A report leaked to Italy's Corriere della Sera newspaper Tuesday details a myriad defects found on the Costa Concordia cruise liner, including unapproved maps, faulty instruments and watertight doors left wide open.

Some of the technical devices on board the cruise liner had been broken for four days before disaster struck Jan. 13, Corriere della Sera alleges, citing leaked documents from the inquiry.

Emails cited by the paper show the ship had been due in for repairs on its technical instruments after it reached port the day after the tragedy.

The Vdr (voyage data recorder) has broken down for the umpteenth time. ... The situation is becoming unbearable, the paper quotes Costa Crociere's technical director Pierfrancesco Ferro as telling a repair firm in an email.

An officer on board also reportedly claimed watertight doors were open at the time of impact, saying this was a practice used during the navigation to ease the flow of people who were at work.

Thirty-two of the ship's 4,229 passengers and crew died when it hit rocks off the shore of the island of Giglio, which tore open the ship and made it capsize.

Captain Francesco Schettino faces charges for steering the Concordia -- owned by Europe's biggest cruise operator, Costa Crociere -- too close to the island's shore, though he denies the charges.

Italian authorities are currently holding an inquiry into the cause of the disaster and new information has been leaked to the local media at almost every stage of the investigation.

The new report also alleges that crucial data that might explain why the cruise ship ran aground off the west coast of Italy is missing, raising doubts over whether the black box data recorder was working at the time of the disaster on Jan. 13.

The black box, the report suggests, was not working at all when the ship set sail, and information gathered so far has been from data stored on secure computing systems, which crashed two hours into the disaster.
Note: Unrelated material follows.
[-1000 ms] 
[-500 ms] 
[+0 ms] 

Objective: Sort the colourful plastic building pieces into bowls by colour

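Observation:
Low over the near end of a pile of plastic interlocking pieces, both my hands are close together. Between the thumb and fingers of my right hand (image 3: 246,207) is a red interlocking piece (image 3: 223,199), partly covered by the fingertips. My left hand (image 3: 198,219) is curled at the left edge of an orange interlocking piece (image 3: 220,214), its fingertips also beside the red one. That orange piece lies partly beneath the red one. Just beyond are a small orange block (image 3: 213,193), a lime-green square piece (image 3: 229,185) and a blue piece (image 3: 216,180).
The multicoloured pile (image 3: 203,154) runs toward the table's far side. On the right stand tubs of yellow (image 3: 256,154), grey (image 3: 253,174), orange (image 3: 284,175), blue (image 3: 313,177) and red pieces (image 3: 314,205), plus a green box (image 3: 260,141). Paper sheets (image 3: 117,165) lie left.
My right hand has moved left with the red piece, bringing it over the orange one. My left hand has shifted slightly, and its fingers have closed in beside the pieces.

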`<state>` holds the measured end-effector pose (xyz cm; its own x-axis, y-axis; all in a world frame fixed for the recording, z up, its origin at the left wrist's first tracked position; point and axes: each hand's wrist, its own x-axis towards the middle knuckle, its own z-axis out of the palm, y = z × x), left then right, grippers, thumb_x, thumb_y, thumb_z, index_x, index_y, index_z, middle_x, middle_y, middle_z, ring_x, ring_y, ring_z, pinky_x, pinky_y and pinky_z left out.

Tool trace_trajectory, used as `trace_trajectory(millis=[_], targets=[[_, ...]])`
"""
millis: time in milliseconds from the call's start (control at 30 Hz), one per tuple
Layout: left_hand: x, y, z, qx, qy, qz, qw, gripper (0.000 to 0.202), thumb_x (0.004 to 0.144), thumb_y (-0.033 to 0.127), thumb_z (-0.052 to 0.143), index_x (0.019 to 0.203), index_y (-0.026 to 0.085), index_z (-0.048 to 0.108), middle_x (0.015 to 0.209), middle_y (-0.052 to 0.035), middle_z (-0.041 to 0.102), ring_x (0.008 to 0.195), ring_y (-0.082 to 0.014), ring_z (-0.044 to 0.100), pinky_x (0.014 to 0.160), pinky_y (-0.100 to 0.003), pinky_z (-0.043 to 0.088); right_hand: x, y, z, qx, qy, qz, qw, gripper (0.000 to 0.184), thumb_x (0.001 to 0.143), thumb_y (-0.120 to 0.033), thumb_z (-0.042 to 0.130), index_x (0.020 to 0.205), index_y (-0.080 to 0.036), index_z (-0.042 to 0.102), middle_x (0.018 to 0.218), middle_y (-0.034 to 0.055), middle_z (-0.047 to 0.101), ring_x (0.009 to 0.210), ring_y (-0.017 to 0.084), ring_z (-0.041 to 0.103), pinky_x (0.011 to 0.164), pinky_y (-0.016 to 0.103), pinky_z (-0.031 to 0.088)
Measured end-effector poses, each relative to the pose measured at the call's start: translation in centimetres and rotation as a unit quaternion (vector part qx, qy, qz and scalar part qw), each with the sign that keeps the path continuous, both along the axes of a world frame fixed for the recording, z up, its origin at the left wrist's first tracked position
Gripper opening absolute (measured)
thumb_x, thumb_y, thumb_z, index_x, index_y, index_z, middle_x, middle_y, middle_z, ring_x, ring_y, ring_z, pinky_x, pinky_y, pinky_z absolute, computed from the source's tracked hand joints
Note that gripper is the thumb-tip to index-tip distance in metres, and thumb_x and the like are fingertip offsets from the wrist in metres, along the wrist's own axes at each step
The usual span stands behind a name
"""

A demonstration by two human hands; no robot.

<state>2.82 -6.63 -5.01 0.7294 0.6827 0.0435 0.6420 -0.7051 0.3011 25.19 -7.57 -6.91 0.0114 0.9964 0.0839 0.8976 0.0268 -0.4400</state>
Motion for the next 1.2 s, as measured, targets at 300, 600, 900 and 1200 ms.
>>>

Costa Crociere, the ship's owner, previously stated that there were reports of a problem with the black box a few days before the accident, but argued on the night of the disaster it was working perfectly.

The ship owner responded to the new report, saying that the ship's black box had in fact only issued an error code, which in no way meant that the device was out of service, as is demonstrated by the fact that the data it contained were perfectly in line with engineers' expectations.

The full results of technical analysis are expected at a court hearing due on July 21. Schettino and eight others, including three executives from Costa Crociere, are under investigation.

The ship itself remains on its side off Giglio and the overall contract for its salvage has been given to Titan-Micoperi, an Italo-American consortium.